Veneto excels at a practice called appassimento, or grape drying, that is more than 3,000 years
old, mentioned by both Hesiod and Homer in their writings and a commonplace in imperial
Roman wine talk.
Why make wine out of partially dried grapes anyway? A clue comes by way of wine's nickname
in England until the early 1800s, "the sour." Until the turn of the 18th and 19th centuries, when
winemakers learned (or, more properly, were able) to bottle wine and stopper bottles with corks
and employ hygienic winemaking practices, every single batch of wine made since winemaking
began in earnest some 6,000 years ago was spoiled, oxidized, vinegary, acrid and well nigh
unpalatable within two or three months of its birth.
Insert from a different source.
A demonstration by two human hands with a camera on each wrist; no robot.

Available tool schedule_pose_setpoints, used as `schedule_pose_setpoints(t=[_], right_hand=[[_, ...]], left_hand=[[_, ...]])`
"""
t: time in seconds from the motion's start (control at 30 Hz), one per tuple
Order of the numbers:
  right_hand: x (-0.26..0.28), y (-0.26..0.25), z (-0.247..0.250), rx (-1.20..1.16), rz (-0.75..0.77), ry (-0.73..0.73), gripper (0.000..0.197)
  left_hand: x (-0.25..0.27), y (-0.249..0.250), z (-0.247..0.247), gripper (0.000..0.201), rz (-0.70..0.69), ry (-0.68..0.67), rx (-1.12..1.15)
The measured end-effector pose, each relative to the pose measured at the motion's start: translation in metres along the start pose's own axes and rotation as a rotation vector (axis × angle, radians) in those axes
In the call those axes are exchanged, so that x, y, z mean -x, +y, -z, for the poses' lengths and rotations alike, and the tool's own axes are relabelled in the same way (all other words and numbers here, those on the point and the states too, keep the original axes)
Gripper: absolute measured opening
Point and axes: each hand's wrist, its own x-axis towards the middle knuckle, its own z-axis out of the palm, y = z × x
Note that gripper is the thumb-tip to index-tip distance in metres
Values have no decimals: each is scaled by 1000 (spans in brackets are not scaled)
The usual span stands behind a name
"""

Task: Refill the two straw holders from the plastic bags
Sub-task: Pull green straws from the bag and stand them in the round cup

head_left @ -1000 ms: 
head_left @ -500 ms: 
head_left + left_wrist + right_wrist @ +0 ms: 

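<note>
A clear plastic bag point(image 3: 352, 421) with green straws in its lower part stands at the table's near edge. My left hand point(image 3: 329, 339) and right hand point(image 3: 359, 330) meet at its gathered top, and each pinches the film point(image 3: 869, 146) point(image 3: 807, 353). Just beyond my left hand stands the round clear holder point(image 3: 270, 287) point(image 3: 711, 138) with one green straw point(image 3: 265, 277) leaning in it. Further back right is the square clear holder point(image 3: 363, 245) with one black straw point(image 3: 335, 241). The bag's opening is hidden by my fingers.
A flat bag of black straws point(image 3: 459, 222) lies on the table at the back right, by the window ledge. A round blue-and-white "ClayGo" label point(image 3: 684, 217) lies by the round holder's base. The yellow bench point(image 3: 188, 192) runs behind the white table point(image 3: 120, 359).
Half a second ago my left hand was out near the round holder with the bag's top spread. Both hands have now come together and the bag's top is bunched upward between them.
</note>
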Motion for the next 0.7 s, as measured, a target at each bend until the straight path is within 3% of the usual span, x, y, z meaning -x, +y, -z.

But it still contained alcohol, and our ingenious kind used every method possible to either mask
the nasties or attempt to stave them off: additions of ground chalk, wood ash, resin, lye-ash,
marble dust, lime and every conceivable herb or spice. And they either boiled down wine to a
concentrate to which they later added water or made it out of dried or partially dried grapes. Such
dried-grape wines were sweeter, more potent and more durable than wines made from "regular"
grapes and, so, became highly prized and were more expensive than "the sour." All the great
wines of antiquity — Falernum, the so-called Romneys from Rome, the legendary Opimian
vintage of 121 B.C. — were dried-grape or concentrated wines.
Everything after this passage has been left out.